Thread: how to make functions multi-user safe?

how to make functions multi-user safe?

From
Robert Treat
Date:
Due to the limitation that SetQuerySnapshot() is not called from within plpgsql functions, we
are having trouble making a function safe for a multiuser environment.

Our goal: To have a multiuser-safe function that checks for the existence of a table.  If the table
exists, it should return the name of the table.  If it does not exist, it will call another
function that creates the table and then it should return the name of the table after it's been created.

If two users call this function at the same time, the second client should recognize that the first
client is in the process of creating the table, and it should wait for the first client to return,
and then it should return the name of the newly created table rather than also try to create it
(which results in an error, since the table already exists.)

I've included our best attempt below.  However, this fails because even in READ COMMITTED mode,
inside of a function you will not see updated data from other transactions that have committed
during the execution of the function (since SetQuerySnapshot() is not called within functions.
This means that in our case, the second client cannot see the table that the first client has
created, and thus attempts to create the table anyway.

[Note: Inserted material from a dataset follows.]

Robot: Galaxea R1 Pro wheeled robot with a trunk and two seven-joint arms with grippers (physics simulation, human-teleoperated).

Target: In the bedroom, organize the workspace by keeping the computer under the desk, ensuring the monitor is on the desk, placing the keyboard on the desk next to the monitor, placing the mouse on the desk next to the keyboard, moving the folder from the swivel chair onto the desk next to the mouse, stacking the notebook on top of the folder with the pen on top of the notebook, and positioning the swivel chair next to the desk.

Here are the functions and some comments that demonstrate this effect.  (Note in the 2nd function,
we have some queries which we know to take a while to execute in our db, to lengthen the execution
time of the function and help show the effect.  If you want to test these, you'll have to replace these
with similar code that makes sense in your db environment.)

-- the purpose of these functions is to illustrate that plpgsql functions run in READ COMMITTED
-- transaction isolation level do not update their snapshot during function execution.

--  The function tests whether a table, foo, exists, and if it
-- doesn't it acquires a lock on a dummy table available for locking, tests again whether it
-- exists, and then calls another function that creates the table.  To simulate a complex table
-- being created, the _create_tbl function wastes a few seconds running queries that are known
-- to take a while to run.  This helps highlight the effect of the second client waiting on the
-- lock to be released.

-- prerequisites: no table named foo exists, that you are in READ COMMITTED mode, and that a table
-- foo_lock exists

-- to execute the test, I opened two psql clients and then executed select check_for_tbl();
-- at the same time in both windows.

CREATE OR REPLACE FUNCTION check_for_tbl() RETURNS text
AS'
DECLARE
    intTableExists    INT;            -- holds result of query to determine if table exists
BEGIN

    -- check if table exists
    SELECT INTO intTableExists count(*) FROM pg_class WHERE relname=quote_ident(''foo'');
    IF intTableExists = 0 THEN
                -- Acquire lock and make sure no one else has created the table in the meantime
                EXECUTE ''LOCK TABLE foo_lock'';
        RAISE NOTICE ''Acquired lock'';
                -- if SetQuerySnapshot were called from within functions, the second client would now
                -- see that the first client has already created this table (since to get to this
                -- point the second client would have had to acquire the lock, meaning the first client
                -- finished running the function that creates the foo table)
             SELECT INTO intTableExists count(*) FROM pg_class WHERE relname=quote_ident(''foo'');
        IF intTableExists = 0 THEN
            PERFORM _create_tbl();
        END IF;
    END IF;

    RETURN ''foo'';
END;
' LANGUAGE 'plpgsql';

CREATE OR REPLACE FUNCTION _create_tbl() RETURNS bool
AS'
DECLARE
  sql TEXT;
BEGIN
  sql := ''CREATE TABLE foo (bar int, baz int)'';
  EXECUTE sql;
  -- some random queries that take a few seconds to run
  -- so that I can have time to call check_for_tbl() from
  -- a second window and force it to wait for the lock

  -- NOTE:  You will need to replace these PERFORMs with
  -- an expensive operation that makes sense in your db

  PERFORM * FROM msg230,msg218;
  PERFORM * FROM msg230,msg218;
  RETURN true;
END;
' LANGUAGE 'plpgsql';




Re: how to make functions multi-user safe?

From
Scott Lamb
Date:
Robert Treat wrote:
> Our goal: To have a multiuser-safe function that checks for the existence of a table.  If the table
> exists, it should return the name of the table.  If it does not exist, it will call another
> function that creates the table and then it should return the name of the table after it's been created.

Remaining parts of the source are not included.